Eulerian Gaussian Splatting using Hashed Probability Pyramids
For researchers in novel view synthesis, this work addresses the brittleness of heuristic densification in 3DGS by providing a principled probabilistic framework, though it is an incremental improvement over existing methods.
The paper introduces a probabilistic splat-based radiance field that replaces heuristic primitive manipulation in 3D Gaussian Splatting with gradient-based optimization of a volumetric probability density, achieving state-of-the-art reconstruction quality on mip-NeRF 360 while maintaining 3DGS-level rendering speed.

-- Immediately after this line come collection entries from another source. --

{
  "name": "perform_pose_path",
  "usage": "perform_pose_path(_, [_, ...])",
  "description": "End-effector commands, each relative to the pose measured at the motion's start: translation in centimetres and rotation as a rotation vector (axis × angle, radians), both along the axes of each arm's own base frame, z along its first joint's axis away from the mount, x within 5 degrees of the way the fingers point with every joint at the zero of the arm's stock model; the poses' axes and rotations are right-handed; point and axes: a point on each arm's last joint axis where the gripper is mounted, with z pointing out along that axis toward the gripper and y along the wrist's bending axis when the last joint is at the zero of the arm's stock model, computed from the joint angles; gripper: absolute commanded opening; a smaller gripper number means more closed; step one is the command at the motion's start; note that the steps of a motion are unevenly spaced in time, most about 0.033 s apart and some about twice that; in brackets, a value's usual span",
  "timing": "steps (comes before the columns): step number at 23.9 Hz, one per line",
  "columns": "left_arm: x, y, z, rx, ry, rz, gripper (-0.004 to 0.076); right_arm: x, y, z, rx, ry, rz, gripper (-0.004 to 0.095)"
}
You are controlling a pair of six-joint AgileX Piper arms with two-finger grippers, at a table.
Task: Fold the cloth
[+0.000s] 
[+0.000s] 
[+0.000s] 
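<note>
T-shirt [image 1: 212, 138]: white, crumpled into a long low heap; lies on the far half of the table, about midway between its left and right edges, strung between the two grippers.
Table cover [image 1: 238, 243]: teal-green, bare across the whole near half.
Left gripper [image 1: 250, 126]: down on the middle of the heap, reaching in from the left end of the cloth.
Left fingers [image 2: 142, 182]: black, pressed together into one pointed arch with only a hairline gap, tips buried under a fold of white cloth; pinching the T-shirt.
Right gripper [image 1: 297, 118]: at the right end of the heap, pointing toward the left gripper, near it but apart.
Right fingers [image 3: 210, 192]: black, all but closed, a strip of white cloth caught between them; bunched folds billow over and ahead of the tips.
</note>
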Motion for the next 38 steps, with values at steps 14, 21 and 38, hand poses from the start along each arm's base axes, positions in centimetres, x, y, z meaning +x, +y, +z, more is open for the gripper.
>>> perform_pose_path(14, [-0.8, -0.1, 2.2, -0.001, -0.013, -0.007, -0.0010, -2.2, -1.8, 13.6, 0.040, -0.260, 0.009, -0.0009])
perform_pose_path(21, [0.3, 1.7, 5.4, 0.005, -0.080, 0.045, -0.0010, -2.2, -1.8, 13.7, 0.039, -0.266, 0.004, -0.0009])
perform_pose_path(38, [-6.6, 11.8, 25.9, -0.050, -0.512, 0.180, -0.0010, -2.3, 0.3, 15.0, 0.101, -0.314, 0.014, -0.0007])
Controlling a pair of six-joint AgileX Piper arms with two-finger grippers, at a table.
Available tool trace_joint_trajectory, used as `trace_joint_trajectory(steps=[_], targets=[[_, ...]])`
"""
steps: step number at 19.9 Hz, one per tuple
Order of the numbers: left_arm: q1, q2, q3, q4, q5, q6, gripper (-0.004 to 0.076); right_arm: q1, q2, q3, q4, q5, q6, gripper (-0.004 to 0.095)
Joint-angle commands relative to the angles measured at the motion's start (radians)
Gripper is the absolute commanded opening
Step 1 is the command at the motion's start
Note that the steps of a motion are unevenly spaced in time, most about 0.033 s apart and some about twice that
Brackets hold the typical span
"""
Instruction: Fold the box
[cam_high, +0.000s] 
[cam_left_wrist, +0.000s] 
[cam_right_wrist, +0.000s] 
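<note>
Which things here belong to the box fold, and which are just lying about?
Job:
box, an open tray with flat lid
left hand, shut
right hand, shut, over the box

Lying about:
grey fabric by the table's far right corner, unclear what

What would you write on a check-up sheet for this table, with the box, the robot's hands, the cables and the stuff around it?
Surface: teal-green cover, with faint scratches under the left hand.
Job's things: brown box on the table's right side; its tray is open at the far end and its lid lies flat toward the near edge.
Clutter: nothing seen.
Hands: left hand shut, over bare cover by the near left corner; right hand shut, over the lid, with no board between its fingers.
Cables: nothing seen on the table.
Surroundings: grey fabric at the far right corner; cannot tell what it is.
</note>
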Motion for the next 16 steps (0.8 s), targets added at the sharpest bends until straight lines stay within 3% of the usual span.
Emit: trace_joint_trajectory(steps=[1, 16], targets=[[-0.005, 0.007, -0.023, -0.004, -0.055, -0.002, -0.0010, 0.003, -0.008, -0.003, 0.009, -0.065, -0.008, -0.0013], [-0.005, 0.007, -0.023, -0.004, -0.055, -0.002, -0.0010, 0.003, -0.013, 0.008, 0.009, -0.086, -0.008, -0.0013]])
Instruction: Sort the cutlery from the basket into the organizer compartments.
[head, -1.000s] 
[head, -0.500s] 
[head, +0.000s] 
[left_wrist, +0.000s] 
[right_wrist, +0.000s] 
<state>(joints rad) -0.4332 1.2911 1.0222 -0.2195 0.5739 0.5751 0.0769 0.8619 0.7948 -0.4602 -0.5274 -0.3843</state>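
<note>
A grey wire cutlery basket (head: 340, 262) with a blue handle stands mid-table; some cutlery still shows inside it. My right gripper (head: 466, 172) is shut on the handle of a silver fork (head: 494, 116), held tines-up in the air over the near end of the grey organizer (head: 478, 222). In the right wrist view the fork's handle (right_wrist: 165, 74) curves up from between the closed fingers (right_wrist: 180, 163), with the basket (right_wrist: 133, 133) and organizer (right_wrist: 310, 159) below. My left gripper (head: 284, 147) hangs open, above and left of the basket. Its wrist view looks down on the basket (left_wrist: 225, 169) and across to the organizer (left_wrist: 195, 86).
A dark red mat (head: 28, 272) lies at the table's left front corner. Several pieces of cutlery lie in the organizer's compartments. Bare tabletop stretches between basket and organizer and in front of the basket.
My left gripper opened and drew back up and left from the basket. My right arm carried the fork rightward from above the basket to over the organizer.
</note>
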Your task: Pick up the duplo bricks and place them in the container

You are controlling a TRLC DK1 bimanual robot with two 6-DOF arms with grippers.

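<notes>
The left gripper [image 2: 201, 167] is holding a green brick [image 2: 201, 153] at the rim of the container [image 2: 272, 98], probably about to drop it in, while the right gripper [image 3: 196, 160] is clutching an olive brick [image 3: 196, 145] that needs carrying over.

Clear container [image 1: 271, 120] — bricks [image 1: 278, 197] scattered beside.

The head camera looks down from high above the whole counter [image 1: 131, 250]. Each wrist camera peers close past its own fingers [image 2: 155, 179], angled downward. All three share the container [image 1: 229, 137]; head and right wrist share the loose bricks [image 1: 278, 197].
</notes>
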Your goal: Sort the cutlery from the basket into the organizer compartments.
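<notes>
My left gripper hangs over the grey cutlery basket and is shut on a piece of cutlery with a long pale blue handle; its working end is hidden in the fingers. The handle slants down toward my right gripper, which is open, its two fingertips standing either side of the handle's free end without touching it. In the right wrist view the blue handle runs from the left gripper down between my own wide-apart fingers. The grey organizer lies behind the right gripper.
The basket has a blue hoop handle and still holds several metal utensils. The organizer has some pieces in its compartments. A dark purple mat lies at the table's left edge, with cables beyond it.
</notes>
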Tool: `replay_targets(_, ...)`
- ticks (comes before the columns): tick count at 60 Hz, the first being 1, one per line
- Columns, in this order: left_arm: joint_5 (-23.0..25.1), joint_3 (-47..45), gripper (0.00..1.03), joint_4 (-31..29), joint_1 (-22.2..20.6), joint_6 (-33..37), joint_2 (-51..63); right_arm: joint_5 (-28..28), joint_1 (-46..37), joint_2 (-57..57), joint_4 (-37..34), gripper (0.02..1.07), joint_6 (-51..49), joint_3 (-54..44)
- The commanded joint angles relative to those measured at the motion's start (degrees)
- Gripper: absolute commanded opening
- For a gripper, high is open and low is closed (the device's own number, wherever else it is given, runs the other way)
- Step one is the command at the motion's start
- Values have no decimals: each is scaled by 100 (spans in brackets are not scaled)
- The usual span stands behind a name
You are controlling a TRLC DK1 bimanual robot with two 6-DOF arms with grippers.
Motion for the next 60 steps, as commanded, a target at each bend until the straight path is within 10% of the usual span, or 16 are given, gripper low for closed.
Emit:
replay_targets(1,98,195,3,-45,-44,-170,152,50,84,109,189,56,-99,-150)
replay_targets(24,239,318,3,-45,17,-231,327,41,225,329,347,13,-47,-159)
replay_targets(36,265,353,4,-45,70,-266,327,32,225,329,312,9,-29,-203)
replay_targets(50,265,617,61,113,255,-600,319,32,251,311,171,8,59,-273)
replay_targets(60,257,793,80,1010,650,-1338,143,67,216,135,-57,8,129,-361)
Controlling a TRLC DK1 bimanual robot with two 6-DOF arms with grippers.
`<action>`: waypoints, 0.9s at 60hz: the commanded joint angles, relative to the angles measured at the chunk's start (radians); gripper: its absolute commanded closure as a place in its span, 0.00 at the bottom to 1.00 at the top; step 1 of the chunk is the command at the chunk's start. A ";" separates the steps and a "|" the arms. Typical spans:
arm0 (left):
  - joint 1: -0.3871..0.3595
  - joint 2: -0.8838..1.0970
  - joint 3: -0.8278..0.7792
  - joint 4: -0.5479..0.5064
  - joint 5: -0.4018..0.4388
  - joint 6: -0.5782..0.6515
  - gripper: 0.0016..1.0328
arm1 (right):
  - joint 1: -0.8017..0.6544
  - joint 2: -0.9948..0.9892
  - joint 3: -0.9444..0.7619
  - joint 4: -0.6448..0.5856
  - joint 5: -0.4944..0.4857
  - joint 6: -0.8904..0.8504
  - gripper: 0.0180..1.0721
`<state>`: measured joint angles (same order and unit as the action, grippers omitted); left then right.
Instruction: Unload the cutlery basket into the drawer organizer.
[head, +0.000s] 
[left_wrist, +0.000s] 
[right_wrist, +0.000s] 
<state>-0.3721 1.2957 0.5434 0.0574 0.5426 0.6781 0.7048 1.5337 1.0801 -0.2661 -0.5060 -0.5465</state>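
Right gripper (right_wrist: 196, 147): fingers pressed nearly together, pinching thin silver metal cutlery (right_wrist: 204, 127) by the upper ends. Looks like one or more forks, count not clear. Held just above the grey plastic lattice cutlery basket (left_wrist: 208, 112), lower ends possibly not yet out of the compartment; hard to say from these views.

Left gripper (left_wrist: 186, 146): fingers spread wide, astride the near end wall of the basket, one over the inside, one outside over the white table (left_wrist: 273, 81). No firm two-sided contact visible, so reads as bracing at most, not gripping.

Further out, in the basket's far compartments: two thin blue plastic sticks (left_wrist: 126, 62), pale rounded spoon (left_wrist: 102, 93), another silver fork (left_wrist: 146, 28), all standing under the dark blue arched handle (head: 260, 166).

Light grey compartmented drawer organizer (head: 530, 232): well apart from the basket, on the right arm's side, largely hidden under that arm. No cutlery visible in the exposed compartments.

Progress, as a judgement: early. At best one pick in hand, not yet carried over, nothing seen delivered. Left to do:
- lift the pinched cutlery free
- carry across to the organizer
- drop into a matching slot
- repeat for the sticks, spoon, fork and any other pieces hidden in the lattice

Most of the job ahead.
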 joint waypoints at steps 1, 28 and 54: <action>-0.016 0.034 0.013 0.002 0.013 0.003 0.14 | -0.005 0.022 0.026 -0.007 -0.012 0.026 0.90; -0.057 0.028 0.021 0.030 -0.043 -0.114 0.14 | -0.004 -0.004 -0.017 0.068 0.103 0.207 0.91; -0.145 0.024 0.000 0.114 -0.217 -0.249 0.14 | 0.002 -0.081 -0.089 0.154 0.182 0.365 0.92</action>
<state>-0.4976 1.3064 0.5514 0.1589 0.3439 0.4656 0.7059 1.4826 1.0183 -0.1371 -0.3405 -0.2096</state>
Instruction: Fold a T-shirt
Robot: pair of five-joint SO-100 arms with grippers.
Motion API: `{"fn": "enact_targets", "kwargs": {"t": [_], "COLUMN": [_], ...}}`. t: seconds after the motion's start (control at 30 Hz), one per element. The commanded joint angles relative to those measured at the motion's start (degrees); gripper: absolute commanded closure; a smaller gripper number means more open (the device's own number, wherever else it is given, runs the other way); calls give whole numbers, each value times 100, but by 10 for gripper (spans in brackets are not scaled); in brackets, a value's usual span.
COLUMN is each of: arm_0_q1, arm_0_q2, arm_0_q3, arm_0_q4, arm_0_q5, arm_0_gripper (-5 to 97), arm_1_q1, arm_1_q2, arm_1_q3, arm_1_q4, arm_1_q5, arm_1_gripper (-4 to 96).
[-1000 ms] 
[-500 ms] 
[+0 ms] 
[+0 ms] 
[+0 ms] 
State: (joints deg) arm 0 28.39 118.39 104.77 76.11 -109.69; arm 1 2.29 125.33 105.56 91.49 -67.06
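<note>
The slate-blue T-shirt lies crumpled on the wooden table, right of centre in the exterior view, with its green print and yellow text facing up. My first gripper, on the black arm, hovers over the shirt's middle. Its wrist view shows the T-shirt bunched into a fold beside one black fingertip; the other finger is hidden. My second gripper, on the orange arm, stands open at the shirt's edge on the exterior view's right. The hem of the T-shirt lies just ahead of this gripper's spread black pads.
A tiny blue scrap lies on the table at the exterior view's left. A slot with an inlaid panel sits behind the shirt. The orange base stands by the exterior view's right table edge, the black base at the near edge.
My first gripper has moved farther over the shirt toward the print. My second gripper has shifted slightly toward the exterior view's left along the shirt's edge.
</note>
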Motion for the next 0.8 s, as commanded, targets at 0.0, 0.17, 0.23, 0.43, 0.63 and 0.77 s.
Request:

We introduce a probabilistic splat-based radiance field framework that retains the fast rasterization and test-time efficiency of 3D Gaussian Splatting (3DGS) while replacing heuristic primitive manipulation with gradient-based optimization of a volumetric probability density. Rather than relocating, splitting, or culling Gaussians via hand-tuned densification (e.g., ADC), we treat primitive locations as samples drawn from a persistent, learnable density. We instantiate this density using a novel, memory-efficient multi-scale hierarchical grid that enables end-to-end gradient-based optimization. To stabilize the optimization, we derive an unbiased gradient estimator with control variates that markedly reduces variance. By allowing probability mass to flow to where the loss demands, our framework eliminates brittle priors and naturally explores the volume, achieving state-of-the-art reconstruction quality on mip-NeRF 360 while preserving 3DGS-level rendering speed.